It was a difficult month for markets after events in the global banking sector caused investor panic, but they recovered well in the final few weeks to end the first quarter of 2023 in positive territory. The performance of the main indices are highlighted below:
(All figures are based on bid-to-bid pricing with income reinvested, in Sterling terms)
As discussed in March’s emergency update, the collapse of Silicon Valley Bank (SVB), as well as the challenges surrounding Credit Suisse were unrelated events, but combined to cause a significant dent to investor confidence. The resulting sell-off, particularly impacting Global Financial sectors, was brutal and required both government and regulator intervention to stem the tide.

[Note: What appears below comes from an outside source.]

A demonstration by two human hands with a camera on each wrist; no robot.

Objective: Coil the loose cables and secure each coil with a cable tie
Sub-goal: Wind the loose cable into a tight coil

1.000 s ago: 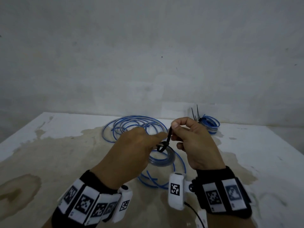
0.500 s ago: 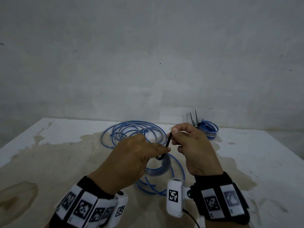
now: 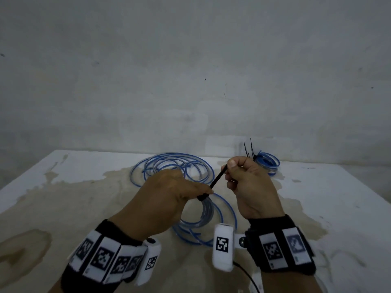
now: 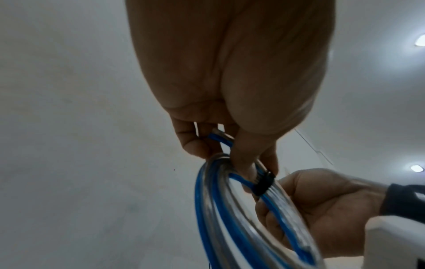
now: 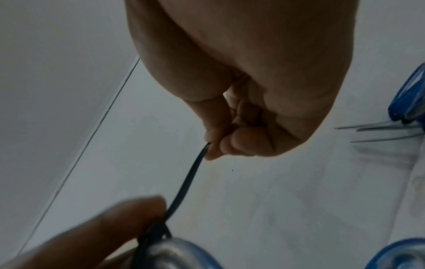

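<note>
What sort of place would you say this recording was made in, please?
Probably a bare workroom or utility space, not a home: a stained white table against a plain grey wall, with only blue cable and one tied coil on it.

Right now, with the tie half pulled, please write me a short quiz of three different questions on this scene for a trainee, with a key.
1. True or false: the right hand pinches the tail of the black cable tie.
2. Which hand holds the coil being tied? A) left hand B) right hand C) neither, it lies on the table
3. Fill the gap: the small coil at the back right, near the wall, already carries black ____.

Key
1. True: thumb and fingers grip the tail, drawn up and away from the coil.
2. A: the left fingers hold the strands beside the tie head.
3. Cable ties: their tails stick upward.
</note>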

In America, the Biden administration introduced stricter rules for mid-sized banks that included more rigorous liquidity requirements and more frequent stress testing which by month end appeared to have eased some of the investor concerns.

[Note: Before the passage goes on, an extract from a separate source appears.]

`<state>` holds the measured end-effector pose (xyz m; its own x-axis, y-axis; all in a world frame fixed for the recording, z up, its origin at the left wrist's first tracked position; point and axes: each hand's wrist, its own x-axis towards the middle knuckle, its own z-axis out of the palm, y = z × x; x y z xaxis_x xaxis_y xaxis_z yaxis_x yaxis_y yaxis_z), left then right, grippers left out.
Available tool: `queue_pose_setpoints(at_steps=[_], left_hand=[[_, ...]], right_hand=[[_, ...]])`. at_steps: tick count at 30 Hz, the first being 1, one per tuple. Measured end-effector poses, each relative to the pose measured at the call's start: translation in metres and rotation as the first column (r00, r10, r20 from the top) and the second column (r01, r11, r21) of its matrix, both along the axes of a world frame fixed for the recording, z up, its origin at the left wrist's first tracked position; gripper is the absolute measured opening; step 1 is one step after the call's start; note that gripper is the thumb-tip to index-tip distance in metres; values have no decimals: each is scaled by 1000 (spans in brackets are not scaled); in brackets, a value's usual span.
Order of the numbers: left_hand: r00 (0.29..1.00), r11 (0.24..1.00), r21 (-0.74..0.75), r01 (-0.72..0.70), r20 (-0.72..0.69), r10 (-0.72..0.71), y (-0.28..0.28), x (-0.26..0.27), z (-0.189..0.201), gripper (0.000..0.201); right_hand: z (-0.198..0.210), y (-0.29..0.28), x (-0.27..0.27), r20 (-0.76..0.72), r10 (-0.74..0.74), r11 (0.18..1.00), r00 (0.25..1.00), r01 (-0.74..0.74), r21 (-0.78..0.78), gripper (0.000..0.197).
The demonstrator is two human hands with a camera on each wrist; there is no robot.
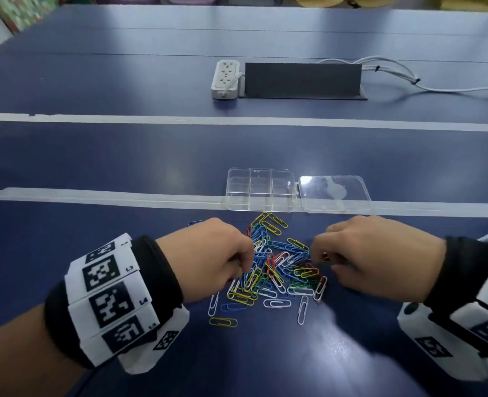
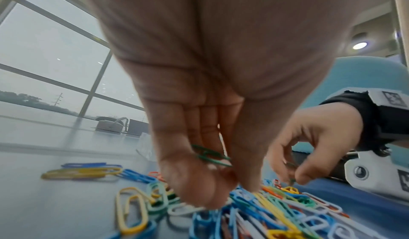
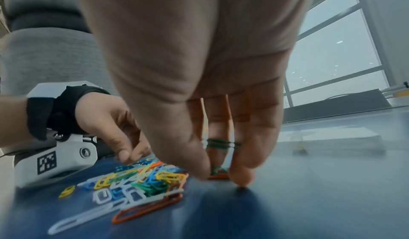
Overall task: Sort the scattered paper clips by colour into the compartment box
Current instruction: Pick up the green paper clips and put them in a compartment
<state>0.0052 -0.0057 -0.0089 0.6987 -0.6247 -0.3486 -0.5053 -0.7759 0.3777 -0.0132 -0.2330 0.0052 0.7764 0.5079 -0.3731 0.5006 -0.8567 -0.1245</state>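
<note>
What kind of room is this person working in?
Probably an office or meeting room: a long blue table with a white power strip and cable box, big windows, and upholstered chairs nearby.

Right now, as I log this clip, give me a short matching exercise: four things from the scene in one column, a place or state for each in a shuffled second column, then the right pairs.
Things
1. compartment box
2. lid
3. left hand
4. power strip

Places or states
A. far across the table, beside a dark panel
B. holds green clips over the pile
C. clear, no clips in its compartments
D. lies open flat, right of the box

Pairs: 1-C, 2-D, 3-B, 4-A
</note>
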Motion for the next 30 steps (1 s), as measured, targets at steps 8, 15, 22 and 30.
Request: queue_pose_setpoints(at_steps=[8,15,22,30], left_hand=[[997,997,70,24,71,-29,-12,-7,-2,28],[991,988,140,57,111,-73,-29,-14,1,23],[987,977,205,52,138,-82,-34,-11,0,21],[994,999,-33,7,113,-4,-23,-11,3,10]], right_hand=[[3,25,-19,-49,59,993,997,-54,100,31],[-5,31,-12,-39,45,998,998,-46,-32,16],[-4,33,-12,-18,10,999,1000,-10,-37,19],[0,25,-9,-33,-30,989,999,35,141,7]])
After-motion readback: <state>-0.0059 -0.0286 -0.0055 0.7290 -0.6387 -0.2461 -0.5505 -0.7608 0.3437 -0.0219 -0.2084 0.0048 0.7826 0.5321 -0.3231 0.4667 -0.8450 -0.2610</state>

On the economic front, recent US inflation data was more positive for investors as the Fed’s preferred measure for inflation (PCE Index which excludes food and energy) came in at 4.6%, slightly below market expectations of 4.7%. The Fed followed through with another 25-basis points rate rise and although further hikes are expected, the terminal rate (peak point in a cycle), is now expected to be lower than previously anticipated. This despite a resilient labour market that showed the latest non-farm pay rolls grew stronger than expected by 311,000, pushing back on the notion of a recession later in the year.
The Bank of England followed America’s lead announcing a 25-basis point interest rate increase, the 11th consecutive hike putting interest rates at 4.25% and to their highest level since 2008. The latest inflation figures came in slightly higher than the previous month and with Bank of England Governor (Andrew Bailey) reiterating the view that the focus remains on curbing inflation, further tightening is expected. Like in the States, the UK economy has fared better than expected in the first quarter of 2023, with composite PMI’s in expansionary territory, supported by a boost in consumer spending and improved consumer confidence.
Elsewhere, the ECB announced an increase of 50 basis points at their monthly meeting, buoyed by a slowing of consumer price growth to 6.9% in the euro area, indicating that the tighter monetary policy was starting to take effect on the wider economy. European banks were particularly affected in March despite the takeover of Credit Suisse by UBS seeming to be swiftly and efficient transacted by Swiss regulators.
The China re-opening story continues to play a role in market movements, accommodative monetary policy by the People’s Bank of China and a rebound in economy activity so far in 2023 has seen investors look more favourably on the world’s second large economy. This has ripple effects into broader Asian and Emerging markets with the IMF recently estimating that China’s rebound may contribute to one around third of global growth this year.
This month we diversified the make-up of our Fixed Interest exposure by equalising the allocations across our Strategic bond holdings. This increased exposure to our recent addition (the Premier Miton Monthly Income Bond fund) with the aim of reducing fund specific risk within Fixed Interest and better blending our holdings at the aggregate level to capitalise on the opportunities in the sector moving forward.